Optimization Techniques in ML

Lecture 18 – Example 2: Logistic Regression (Gradient Descent)

Model & Loss

For inputs \(\mathbf{x}_i\in\mathbb{R}^d\), labels \(y_i\in\{0,1\}\), parameters \(\mathbf{w}, b\):

\[ \hat{p}_i = \sigma(\mathbf{w}^\top \mathbf{x}_i + b), \quad \sigma(z)=\frac{1}{1+e^{-z}}. \]

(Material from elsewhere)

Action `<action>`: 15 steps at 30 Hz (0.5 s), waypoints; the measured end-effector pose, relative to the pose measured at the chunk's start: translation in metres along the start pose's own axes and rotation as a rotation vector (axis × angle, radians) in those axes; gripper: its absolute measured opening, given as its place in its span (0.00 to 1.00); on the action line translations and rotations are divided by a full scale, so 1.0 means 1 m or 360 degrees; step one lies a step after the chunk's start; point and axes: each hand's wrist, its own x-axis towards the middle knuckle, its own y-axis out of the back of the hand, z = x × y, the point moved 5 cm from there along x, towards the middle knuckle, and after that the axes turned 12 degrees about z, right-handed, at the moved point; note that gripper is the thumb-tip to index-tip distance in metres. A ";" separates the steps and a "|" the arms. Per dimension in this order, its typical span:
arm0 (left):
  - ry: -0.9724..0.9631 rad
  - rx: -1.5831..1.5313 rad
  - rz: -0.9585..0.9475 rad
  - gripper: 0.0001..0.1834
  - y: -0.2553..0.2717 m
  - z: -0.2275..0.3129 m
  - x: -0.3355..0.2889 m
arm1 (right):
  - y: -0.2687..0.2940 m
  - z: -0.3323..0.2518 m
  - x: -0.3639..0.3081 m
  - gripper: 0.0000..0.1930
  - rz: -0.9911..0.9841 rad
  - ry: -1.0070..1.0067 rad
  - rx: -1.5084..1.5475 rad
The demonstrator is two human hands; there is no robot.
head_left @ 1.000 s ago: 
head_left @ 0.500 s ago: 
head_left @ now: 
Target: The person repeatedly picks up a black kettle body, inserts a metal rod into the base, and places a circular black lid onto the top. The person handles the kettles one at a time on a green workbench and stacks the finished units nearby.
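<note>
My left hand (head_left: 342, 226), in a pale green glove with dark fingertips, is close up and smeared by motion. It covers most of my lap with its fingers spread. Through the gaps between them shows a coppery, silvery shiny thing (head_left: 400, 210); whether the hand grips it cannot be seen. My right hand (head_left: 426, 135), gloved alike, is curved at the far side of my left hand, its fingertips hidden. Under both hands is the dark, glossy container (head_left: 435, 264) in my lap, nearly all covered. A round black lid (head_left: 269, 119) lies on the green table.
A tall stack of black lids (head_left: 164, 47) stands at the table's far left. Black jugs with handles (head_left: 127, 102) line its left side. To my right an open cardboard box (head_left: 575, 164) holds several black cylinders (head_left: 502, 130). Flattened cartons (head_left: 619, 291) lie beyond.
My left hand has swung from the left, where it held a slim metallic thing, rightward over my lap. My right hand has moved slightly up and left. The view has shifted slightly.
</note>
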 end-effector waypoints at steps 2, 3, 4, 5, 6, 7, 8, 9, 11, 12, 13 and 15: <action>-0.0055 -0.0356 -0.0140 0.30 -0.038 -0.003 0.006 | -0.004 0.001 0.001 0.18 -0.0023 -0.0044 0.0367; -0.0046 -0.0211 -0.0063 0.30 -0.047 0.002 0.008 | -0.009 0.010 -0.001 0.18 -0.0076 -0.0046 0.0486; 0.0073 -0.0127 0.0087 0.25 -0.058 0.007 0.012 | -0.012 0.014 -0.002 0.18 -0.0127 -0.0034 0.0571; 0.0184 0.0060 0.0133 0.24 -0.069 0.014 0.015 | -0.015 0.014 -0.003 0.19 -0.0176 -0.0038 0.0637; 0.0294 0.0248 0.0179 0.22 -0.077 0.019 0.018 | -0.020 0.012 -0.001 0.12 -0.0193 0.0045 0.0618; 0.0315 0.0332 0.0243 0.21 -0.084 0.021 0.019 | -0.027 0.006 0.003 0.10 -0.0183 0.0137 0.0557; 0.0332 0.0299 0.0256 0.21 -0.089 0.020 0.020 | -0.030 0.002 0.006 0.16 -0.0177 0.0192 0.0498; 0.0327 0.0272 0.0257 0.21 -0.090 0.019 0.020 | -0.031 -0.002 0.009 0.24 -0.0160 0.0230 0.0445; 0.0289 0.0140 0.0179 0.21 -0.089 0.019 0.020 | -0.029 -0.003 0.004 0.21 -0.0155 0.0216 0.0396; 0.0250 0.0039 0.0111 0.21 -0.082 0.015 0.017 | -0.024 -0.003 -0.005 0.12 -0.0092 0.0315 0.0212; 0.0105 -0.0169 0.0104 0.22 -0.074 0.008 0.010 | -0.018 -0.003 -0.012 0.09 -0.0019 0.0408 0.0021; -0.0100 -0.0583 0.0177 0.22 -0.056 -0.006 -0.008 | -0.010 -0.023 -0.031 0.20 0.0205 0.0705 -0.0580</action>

Negative log-likelihood (binary cross-entropy):

\[ \mathcal{L}(\mathbf{w},b) = -\sum_{i=1}^n\big[ y_i\log \hat{p}_i + (1-y_i)\log(1-\hat{p}_i)\big]. \]

Gradients

Let \(\mathbf{X}\in\mathbb{R}^{n\times d}\) and \(\hat{\mathbf{p}}=\sigma(\mathbf{X}\mathbf{w}+b\mathbf{1})\). Then

\[ \nabla_{\mathbf{w}}\mathcal{L} = \mathbf{X}^\top(\hat{\mathbf{p}}-\mathbf{y}), \qquad \partial_b\mathcal{L}= \mathbf{1}^\top(\hat{\mathbf{p}}-\mathbf{y}). \]

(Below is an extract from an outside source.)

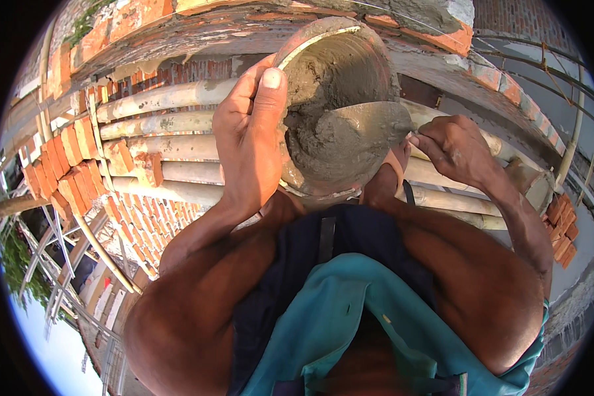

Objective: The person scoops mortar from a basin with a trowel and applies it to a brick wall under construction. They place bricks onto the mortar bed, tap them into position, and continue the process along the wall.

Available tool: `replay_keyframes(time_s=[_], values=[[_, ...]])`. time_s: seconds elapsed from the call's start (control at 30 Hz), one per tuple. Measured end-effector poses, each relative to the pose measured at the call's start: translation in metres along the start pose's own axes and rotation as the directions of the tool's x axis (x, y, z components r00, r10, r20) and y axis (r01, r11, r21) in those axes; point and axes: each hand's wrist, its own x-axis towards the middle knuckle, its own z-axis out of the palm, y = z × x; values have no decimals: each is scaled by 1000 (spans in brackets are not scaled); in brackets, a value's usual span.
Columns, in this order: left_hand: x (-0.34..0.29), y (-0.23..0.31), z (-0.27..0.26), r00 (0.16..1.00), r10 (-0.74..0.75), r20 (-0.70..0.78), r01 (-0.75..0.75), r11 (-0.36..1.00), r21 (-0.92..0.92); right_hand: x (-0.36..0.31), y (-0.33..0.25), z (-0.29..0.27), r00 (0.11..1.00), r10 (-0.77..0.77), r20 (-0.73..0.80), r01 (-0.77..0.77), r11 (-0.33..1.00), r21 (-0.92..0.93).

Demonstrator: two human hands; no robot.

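A round bucket [384, 72], its rim crusted with cement, is tilted toward me in front of my knees. Wet grey mortar [310, 135] covers its bottom and clings to the wall. My left hand [256, 125] grips the left side of the rim, thumb on top. In my right hand [457, 148], closed around a handle mostly hidden by the fingers, is a trowel. The mortar-smeared blade of that trowel [366, 125] lies across the bucket's mouth, over the mortar. My bare feet show partly behind the bucket's lower edge.
Bamboo poles [168, 123] form the platform under me, with gaps between them. Stacked red bricks [66, 165] stand at the left, and more bricks [561, 228] at the right. A brick wall [435, 33] runs along the far side. Bamboo scaffolding [574, 132] rises at the right.
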Motion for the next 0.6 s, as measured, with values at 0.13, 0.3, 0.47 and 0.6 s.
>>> replay_keyframes(time_s=[0.13,0.3,0.47,0.6], values=[[0,0,-2,997,-21,-71,28,995,101,-8,-5,29,965,-146,-219,138,989,-52],[-2,-2,-3,1000,18,-15,-18,1000,0,-9,-6,42,941,-184,-284,233,961,148],[0,-7,-19,994,23,-105,-20,999,26,-15,4,23,1000,18,23,-27,877,479],[-1,-10,-36,986,-22,-162,20,1000,-12,-38,25,8,975,202,91,-208,688,695]])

Gradient descent update with step-size \(\eta\):

\[ \mathbf{w} \leftarrow \mathbf{w} - \eta\, \nabla_{\mathbf{w}}\mathcal{L}, \qquad b \leftarrow b - \eta\, \partial_b\mathcal{L}. \]

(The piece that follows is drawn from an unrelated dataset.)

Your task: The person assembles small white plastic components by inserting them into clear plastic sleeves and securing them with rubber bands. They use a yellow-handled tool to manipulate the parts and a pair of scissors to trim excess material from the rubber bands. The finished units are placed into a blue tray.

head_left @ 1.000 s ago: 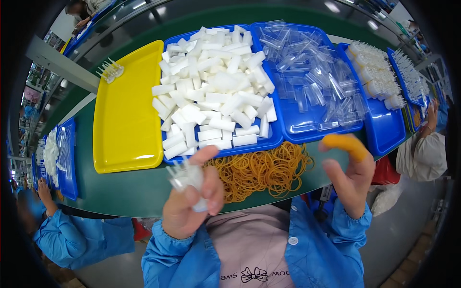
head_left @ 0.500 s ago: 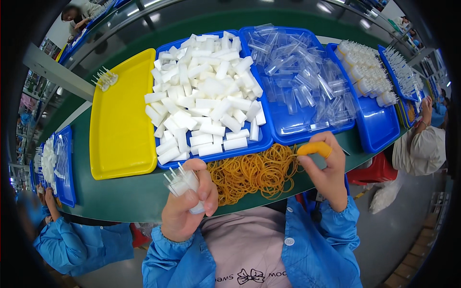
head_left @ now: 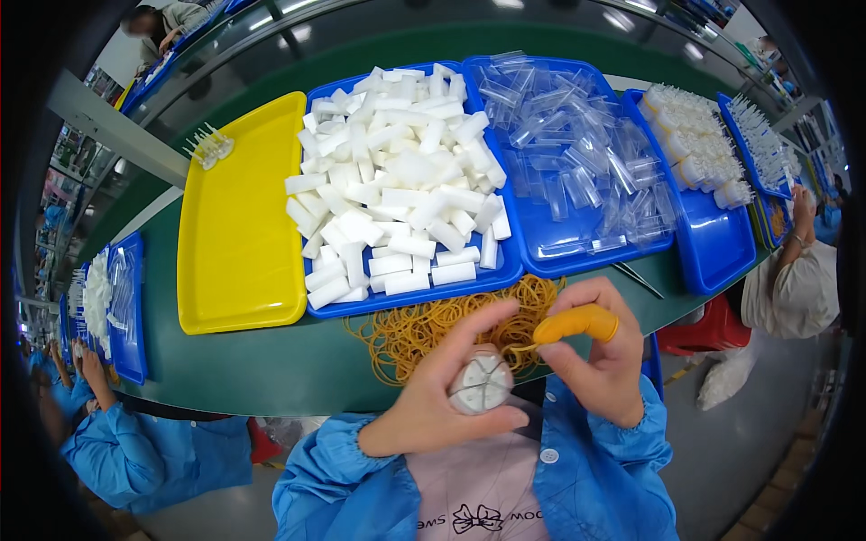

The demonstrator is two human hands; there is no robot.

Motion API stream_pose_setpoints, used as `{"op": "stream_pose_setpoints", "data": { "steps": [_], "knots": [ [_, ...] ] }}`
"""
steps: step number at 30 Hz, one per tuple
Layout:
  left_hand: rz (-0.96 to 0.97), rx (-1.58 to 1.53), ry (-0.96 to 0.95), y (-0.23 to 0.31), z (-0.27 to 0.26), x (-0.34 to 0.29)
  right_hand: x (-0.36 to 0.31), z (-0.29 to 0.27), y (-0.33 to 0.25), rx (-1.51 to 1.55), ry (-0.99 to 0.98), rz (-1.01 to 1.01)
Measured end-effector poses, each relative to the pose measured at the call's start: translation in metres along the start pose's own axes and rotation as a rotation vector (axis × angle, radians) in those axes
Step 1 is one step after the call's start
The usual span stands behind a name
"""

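My left hand is curled around a bundle of white plastic pieces, its round end turned up toward me and crossed by thin dark lines. Close by on the right, my right hand pinches a rubber band between thumb and forefinger. That forefinger wears an orange finger cot. The band reaches toward the bundle's edge; whether it loops around the bundle is hidden. Just beyond both hands lies a loose pile of tan rubber bands on the green table.
Beyond the bands, blue trays hold white foam blocks and clear plastic sleeves. A yellow tray on the left carries a few pronged white pieces. Tweezers lie at right, near a tray of white bundles. Co-workers sit both sides.
My left hand has moved right with the bundle and tipped it so its round end shows. My right hand has drawn a rubber band from the pile toward it.
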State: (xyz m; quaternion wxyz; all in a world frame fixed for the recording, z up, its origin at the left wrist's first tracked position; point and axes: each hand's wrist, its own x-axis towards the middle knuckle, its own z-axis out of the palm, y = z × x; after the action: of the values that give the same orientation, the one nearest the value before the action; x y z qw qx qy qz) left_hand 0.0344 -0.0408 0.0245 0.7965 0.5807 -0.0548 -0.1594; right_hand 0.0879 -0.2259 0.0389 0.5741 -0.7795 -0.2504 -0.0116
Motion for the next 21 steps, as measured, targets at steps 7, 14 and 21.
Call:
{"op": "stream_pose_setpoints", "data": {
  "steps": [7,14,21],
  "knots": [
    [-0.073,-0.14,-0.121,0.0,-0.005,-0.005,-0.009,-0.001,-0.003,1.019,-0.097,0.383],
    [0.003,0.406,-0.546,0.009,0.001,-0.002,0.004,-0.005,-0.017,0.547,-0.349,0.195],
    [0.044,0.48,-0.304,0.009,-0.009,0.008,-0.028,0.018,-0.038,-0.473,-0.348,-0.77]
  ]
}}
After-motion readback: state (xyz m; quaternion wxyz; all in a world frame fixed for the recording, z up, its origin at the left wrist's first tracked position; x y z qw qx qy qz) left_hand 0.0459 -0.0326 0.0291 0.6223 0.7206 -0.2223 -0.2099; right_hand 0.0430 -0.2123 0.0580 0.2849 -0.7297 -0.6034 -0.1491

Worked Example (Tiny Dataset)

import numpy as np
X = np.array([[0.,0.], [0.,1.], [1.,0.], [1.,1.]])
y = np.array([0., 0., 0., 1.])  # AND gate
w = np.zeros(2); b = 0.0
eta = 0.5
for t in range(10):
    z = X @ w + b
    p = 1/(1+np.exp(-z))
    grad_w = X.T @ (p - y)
    grad_b = np.sum(p - y)
    w -= eta*grad_w
    b -= eta*grad_b
    print(t+1, w, b)

Weights move to separate the positive example \((1,1)\) from others.

Regularization (Optional)

Add L2: \(\mathcal{L}_\text{reg} = \mathcal{L} + \tfrac{\lambda}{2}\lVert\mathbf{w}\rVert^2\) ⇒ gradient adds \(\lambda\mathbf{w}\). Helps generalization & conditioning.